聞人夕點了點頭,有些不情願的說道:“可他竟然活到了現在,也算是奇跡。”
“這樣的人,注定無法長活。不懂得隱忍收斂鋒芒,短命之象。”古月峰的聲音中出現一絲冷漠:“就拿眼下來說,他強闖兩大道院,看似風頭正勁,可之後的月道院和星道院絕不會再輕視他半分。這兩大道院全力出手,即便這一代六部道藏中第一的小怪物,闖過的概率也不到五成……這羅川,終究還是缺了點靈性。”
師徒二人吊在大隊人馬之後,邊走邊說。
距離十二樓隻剩下不到千步時,前方的修士再度停住腳步。
聞人夕心跳加快,看了眼古月峰,小聲道:“師尊……”
古月峰沉默片刻,翻手托起水鏡。
水鏡之中,那座風雅飄渺的月道院一團狼藉,修士們吐血倒地,神色淒慘,月道院道首,曾經的飛雪派絕頂天才孔雯羽昏迷不醒。在她身後,少年上師一腳踹開殿門,大步走進。
繼觀道院、日道院後,月道院再度被打穿!
聞人夕深吸口氣,忍住美目中的驚駭,不敢去看古月峰。
“走吧。”古月峰收回水鏡,淡淡說道。
聞人夕瞥了眼古月峰,隻見他無悲無惱。
恐怕連師尊都沒有預料到,羅川能一口氣打穿三座道院。不過他能闖到這裏,已是極限,絕沒有再繼續下去的可能了。就如師父說的,像他這種狂妄之徒,注定短命!
聞人夕跟著古月峰走向十二樓,心中漸漸恢複平靜。
沒過多久,眾修士終於到達十二樓前。
在紫金皇城外,天啟京最高的建築無疑是情川丹法閣,九層入雲,隻比紫金皇城低一個頭。可和十二樓相比,情川丹法閣頓時矮了下去。
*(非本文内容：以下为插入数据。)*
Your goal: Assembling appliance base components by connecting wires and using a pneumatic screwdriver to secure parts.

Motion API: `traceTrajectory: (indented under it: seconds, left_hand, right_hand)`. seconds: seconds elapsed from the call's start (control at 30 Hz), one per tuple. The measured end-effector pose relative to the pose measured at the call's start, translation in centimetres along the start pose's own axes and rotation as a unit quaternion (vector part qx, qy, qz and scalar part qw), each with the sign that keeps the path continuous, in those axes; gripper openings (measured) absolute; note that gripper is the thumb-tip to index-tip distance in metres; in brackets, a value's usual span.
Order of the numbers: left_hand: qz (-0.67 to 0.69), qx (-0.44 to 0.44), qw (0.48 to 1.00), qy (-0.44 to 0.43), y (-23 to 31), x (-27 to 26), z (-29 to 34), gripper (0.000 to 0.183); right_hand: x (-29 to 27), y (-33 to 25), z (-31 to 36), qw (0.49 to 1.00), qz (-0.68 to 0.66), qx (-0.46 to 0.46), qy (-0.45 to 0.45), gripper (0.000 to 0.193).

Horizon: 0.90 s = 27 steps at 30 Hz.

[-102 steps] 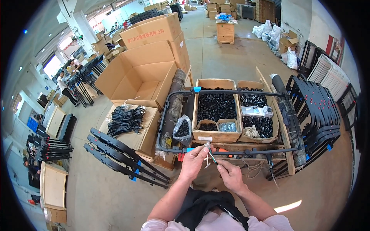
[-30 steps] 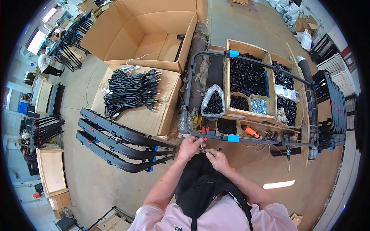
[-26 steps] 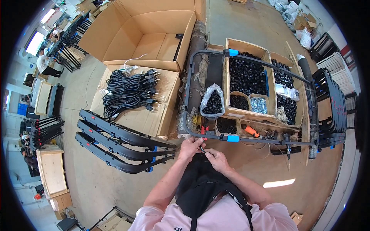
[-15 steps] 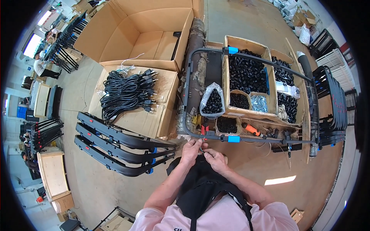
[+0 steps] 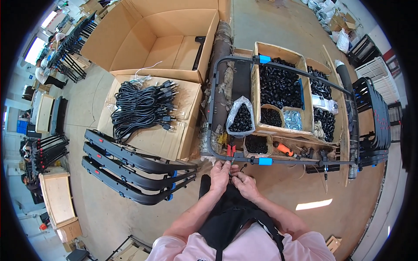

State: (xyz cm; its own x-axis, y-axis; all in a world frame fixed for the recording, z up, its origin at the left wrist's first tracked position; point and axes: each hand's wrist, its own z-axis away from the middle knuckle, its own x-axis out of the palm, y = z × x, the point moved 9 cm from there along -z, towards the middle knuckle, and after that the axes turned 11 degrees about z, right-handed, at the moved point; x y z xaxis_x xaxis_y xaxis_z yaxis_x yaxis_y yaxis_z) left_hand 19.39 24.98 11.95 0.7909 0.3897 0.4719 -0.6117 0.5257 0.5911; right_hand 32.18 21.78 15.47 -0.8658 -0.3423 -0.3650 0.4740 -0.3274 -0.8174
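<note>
A black tubular frame (image 5: 212,104) with rounded corners and blue clips lies across two padded rails. My left hand (image 5: 220,176) is closed just below its near left corner, fingers pinched at a thin dark cable (image 5: 244,166). Close beside it, on the right, my right hand (image 5: 244,183) pinches the same cable, whose short end sticks up past the fingers. The fingertips hide most of what lies between the hands. Right above them, at the frame's near bar, is a red piece (image 5: 231,150).
Black power cords (image 5: 143,106) lie on a carton left of the frame, before an open cardboard box (image 5: 161,48). Curved black parts (image 5: 126,169) jut out at left. Within the frame are a wooden bin (image 5: 283,128) of small black parts, a plastic bag (image 5: 240,117) and an orange-handled tool (image 5: 284,149).
Both hands have dropped slightly, staying close together. The cable's dark end now shows above my right hand. The frame and bins look unmoved, apart from a slight view shift.
</note>
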Motion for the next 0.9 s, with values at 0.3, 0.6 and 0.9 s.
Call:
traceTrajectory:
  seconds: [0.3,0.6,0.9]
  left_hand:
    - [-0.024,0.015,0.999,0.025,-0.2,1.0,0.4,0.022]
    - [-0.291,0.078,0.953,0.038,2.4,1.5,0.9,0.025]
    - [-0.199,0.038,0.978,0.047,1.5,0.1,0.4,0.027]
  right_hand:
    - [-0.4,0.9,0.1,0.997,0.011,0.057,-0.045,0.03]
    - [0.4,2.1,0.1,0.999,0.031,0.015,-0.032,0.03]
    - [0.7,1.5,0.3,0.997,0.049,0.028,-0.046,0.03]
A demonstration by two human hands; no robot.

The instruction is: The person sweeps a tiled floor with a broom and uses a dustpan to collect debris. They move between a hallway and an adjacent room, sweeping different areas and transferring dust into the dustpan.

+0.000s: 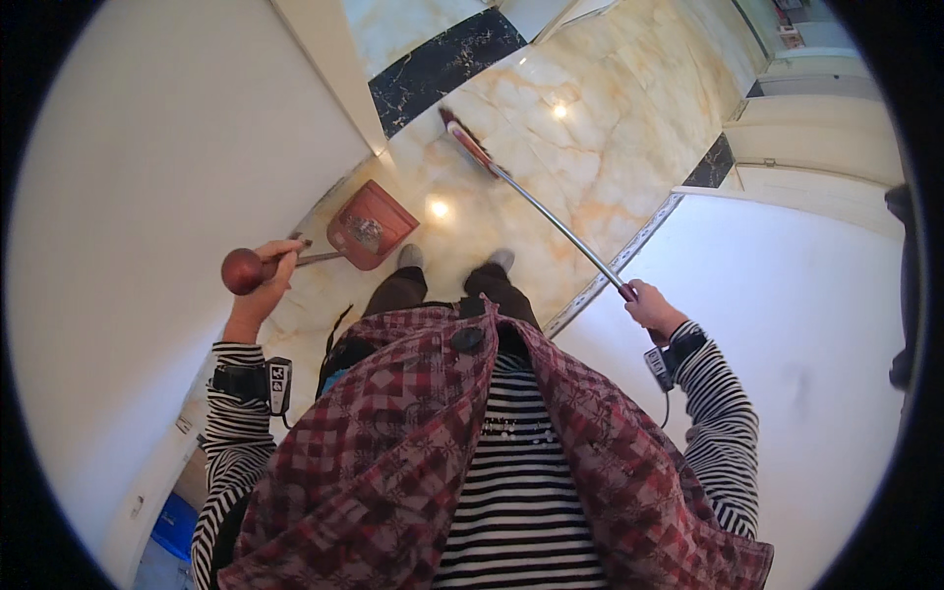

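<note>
My left hand (269, 284) grips the upper handle of a long-handled dustpan, just below its dark red ball-shaped end (242, 271). The reddish dustpan (398, 210) is low by the left wall, and a greyish clump of debris (364, 231) lies in its pan. In my right hand (655, 308) is the dark grip of a broom, whose metal pole (557, 225) slants away to the upper left. Its red head (470, 143) with dark bristles is over the marbled floor, ahead of my feet.
Glossy marbled tile (590, 162) forms the floor. A white wall (177, 147) rises close on my left, another (782, 295) on my right. Black stone strips (447, 70) cross the floor at the doorways. Behind on the left is a blue object (175, 525).
</note>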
白色的樓閣雖隻有十二層,卻如一根通天之柱,直通天際。它的顏色白得近乎透明,若從紫金皇城外遠遠望來,即便是真丹境的修士也不定能看清。
這麼高一座閣樓,它究竟是誰建立,又為何而建?
站在十二樓底,望著眼前恢宏奇瑰的建築,修士們無不在想。
鍾鳴聲從十二樓中響起。
忽然間,天頭下起了小雨,雨水越來越大,天空仿佛裂開了一道口子,止不住的下起雨。
雨水如注,頃刻間十二樓下方圓十裏地已成汪洋。
第一次參加十二樓宴的宗門弟子怔怔望著腳下,幾乎是眨眼的功夫,他們的腳下出現一片蔚藍色的大海,海水中央,十二樓筆直矗立。
年輕的修士們知道,他們仍在紫金皇城中,可這種感覺卻仿佛置身於另外一個世界。